··· SUPPLIED MATERIAL

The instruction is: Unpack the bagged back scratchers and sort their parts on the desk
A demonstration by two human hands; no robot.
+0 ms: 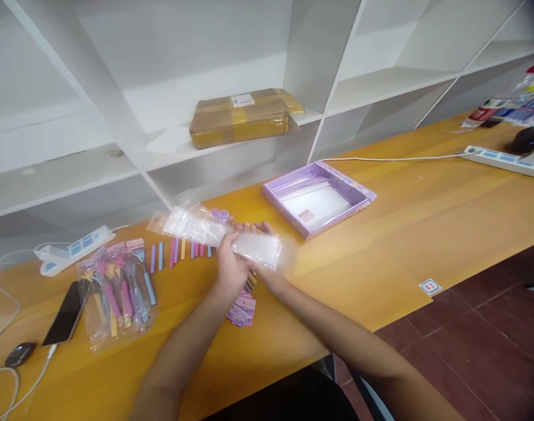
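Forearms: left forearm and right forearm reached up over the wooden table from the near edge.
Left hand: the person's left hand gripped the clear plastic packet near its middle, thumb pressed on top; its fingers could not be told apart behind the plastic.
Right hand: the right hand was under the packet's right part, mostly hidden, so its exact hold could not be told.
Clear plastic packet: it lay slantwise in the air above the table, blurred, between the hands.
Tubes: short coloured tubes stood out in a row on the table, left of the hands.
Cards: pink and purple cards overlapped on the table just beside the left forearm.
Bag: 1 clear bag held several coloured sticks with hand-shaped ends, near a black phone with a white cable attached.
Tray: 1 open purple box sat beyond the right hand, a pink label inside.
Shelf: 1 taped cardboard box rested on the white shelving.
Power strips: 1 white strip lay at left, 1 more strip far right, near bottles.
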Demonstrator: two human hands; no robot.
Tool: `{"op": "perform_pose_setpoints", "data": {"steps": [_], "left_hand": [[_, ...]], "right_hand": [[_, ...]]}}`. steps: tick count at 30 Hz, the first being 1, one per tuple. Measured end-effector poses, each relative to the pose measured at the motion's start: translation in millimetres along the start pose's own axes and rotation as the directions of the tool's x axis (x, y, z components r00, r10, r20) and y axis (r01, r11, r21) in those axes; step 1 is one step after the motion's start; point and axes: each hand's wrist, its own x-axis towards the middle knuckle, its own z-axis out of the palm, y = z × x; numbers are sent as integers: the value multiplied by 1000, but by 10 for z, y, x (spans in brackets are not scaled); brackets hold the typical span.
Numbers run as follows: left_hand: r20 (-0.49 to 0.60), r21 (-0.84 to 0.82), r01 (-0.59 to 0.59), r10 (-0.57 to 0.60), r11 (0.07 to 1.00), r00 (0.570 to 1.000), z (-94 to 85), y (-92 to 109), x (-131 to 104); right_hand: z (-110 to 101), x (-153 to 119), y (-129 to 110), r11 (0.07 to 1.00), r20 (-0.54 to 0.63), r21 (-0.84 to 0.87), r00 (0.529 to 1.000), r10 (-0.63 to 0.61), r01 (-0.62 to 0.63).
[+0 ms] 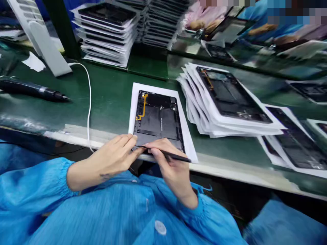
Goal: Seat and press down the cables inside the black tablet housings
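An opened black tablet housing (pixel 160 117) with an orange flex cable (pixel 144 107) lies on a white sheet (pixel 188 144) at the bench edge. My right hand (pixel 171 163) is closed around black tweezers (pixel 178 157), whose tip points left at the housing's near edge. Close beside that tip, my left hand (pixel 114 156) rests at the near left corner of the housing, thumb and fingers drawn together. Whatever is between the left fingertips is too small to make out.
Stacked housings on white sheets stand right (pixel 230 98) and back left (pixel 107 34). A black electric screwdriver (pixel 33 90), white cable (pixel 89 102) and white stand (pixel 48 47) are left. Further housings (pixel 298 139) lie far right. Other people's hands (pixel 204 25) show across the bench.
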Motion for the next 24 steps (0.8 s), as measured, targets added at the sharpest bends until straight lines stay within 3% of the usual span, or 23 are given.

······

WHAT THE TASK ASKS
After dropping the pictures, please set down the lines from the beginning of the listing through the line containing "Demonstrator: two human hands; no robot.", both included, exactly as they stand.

YOUR SOLUTION
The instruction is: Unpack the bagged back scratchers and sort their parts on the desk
A demonstration by two human hands; no robot.
+0 ms: 
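Forearms: left forearm and right forearm reached up over the wooden table from the near edge.
Left hand: the person's left hand gripped the clear plastic packet near its middle, thumb pressed on top; its fingers could not be told apart behind the plastic.
Right hand: the right hand was under the packet's right part, mostly hidden, so its exact hold could not be told.
Clear plastic packet: it lay slantwise in the air above the table, blurred, between the hands.
Tubes: short coloured tubes stood out in a row on the table, left of the hands.
Cards: pink and purple cards overlapped on the table just beside the left forearm.
Bag: 1 clear bag held several coloured sticks with hand-shaped ends, near a black phone with a white cable attached.
Tray: 1 open purple box sat beyond the right hand, a pink label inside.
Shelf: 1 taped cardboard box rested on the white shelving.
Power strips: 1 white strip lay at left, 1 more strip far right, near bottles.
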Demonstrator: two human hands; no robot.

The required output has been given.